Non-smooth convex optimisation

117 Views Asked by At

I am in need of a suitable algorithm for optimisation problems of the form $$\textrm{Minimise} \;\;\; f(x) + g(x) \;\;\;\textrm{subject to} \;\;\; Ax = 0.$$ The function $g$ is non-smooth, but it is convex with Legendre dual $g^*$ being an indicator function for a convex set. The function $f$ is convex and differentiable, but nothing beyond that (the dual $f^*$ is not nice).

The Lagrangian for the system is $$\mathcal{L} = f(x) + g(x) + z^{T}Ax = \sup_{y} \{ f(x) -g^*(y) + x^{T} (y + A^{T}z) \}\qquad \qquad (1)$$ where $z$ is the Lagrange multiplier for the $Ax=0$ constraint, and we have used the expression relating $g$ to its dual $g^*$, for which we introduce the dual variable $y$. Due to the properties of the functions involved, the final expression for $\mathcal{L}$ in equation (1) is really the nicest/most useful way of expressing the problem. I am looking for a convergent algorithm to obtain the saddle point of this Lagrangian.
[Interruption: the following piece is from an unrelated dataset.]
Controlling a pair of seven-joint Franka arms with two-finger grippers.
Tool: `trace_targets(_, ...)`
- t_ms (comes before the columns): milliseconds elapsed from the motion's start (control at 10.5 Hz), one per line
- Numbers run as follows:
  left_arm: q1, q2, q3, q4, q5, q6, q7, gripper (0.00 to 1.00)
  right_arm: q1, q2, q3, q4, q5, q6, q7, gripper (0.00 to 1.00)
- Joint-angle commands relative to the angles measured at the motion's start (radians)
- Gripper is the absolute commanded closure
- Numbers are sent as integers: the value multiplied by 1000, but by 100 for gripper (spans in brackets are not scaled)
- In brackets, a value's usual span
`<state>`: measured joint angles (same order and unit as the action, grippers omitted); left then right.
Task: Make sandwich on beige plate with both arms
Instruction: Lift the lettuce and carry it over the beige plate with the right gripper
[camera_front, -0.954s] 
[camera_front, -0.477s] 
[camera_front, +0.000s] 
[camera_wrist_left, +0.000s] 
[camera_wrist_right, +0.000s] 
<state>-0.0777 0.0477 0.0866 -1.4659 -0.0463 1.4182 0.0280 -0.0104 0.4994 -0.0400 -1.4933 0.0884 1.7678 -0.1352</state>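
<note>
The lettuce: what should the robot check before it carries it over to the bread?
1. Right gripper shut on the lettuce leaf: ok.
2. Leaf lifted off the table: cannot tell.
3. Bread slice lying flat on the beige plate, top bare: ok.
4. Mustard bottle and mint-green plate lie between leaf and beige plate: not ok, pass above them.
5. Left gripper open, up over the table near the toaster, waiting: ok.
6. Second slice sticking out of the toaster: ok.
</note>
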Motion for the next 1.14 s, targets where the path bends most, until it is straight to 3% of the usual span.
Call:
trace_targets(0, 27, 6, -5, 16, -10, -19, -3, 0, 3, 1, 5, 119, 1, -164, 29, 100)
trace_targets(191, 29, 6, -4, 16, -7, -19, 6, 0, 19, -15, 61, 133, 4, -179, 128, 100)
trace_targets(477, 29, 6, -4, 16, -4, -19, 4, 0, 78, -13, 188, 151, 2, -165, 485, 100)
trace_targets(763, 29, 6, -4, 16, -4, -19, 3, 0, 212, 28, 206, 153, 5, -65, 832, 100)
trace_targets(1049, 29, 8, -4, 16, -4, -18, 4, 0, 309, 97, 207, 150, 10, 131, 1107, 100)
I have thought trying to adapt approaches from related problems:

  1. If the dual of $f$ was sensible, then we could write $$\mathcal{L} = \sup_{y_1,y_2} \{ -f^*(y_1) -g^*(y_2) + x^{T} (y_1 + y_2 + A^{T}z) \},$$ In this case, a good approach would have been to use an Augmented Lagrangian approach -- the original state $x$ acts like a Lagrange multiplier for the constraint $y_1 + y_2 + A^{T}z=0$ in the above formulation. However, returning to equation (1), the state $x$ does not appear as a Lagrange multiplier, so this approach is not appropriate (by taking a derivative of the Lagrangian w.r.t. $x$, it is clearly not a good idea to penalise the term $y + A^{T}z$ as it should not be zero).
  2. If the constraint $Ax=0$ was not there, then we could simply apply the Chambolle--Pock 2011 algorithm (https://hal.archives-ouvertes.fr/hal-00490826/document). I was thinking that this could simply be extended with a gradient ascent step for $z$ after every round of the Chambolle-Pock update (I am still currently trying this out), but don't know whether this approach is convergent.

I am unsure whether there is a more appropriate method that has been applied to this problem - I haven't found any literature on optimisation problems with similar issues as the one above.

Cheers for any comments or help.

EDIT: I have tried introducing an additional dummy variable $w$ and dual $q$ and writing the Lagrangian instead as $$\mathcal{L} = f(x) + g(x) + z^{T}Ax = \sup_{y,q} \inf_w \{ f(w) -g^*(y) + x^{T} (y + A^{T}z) + q^{T}(x-w) \}$$ in which the original state variable now acts as a Lagrange multiplier on the constraint $y + A^{T}z + q = 0$. I have proceeded with an Augmented Lagrangian approach (ALG2 from Michel Fortin and Roland Glowinski. Augmented Lagrangian methods) with $$\mathcal{L}_r = f(w) - g^*(y) + x^{T} (y + A^{T}z + q) - w^{T} q +\frac{r}{2}\|y + A^{T}z + q\|_2^2$$ however, this appears to not be convergent.

2

There are 2 best solutions below

3
On

I assume you're familiar with proximal methods like that by Chambolle-Pock, Vu-Condat, and Combettes et al. So you should checkout an extension called "three-operator splitting" https://arxiv.org/pdf/1504.01032.pdf by Davis and Yin. Your problem is an instance of problems (2.4), (2.5), and (2.11), for which explicity algorithms are presented and analysed.

Also as Royi said in the comments, providing more information about the functions involved in your problem can only help to simplify things further...

0
On

I see three ways for you to proceed. There is generalized forward-backward splitting, where you would lift to a product space and then do more or less forward-backward. Then there is forward Douglas Rachford which is very similar to GFB here if I am not mistaken. Lastly there is three operator splitting as suggested already.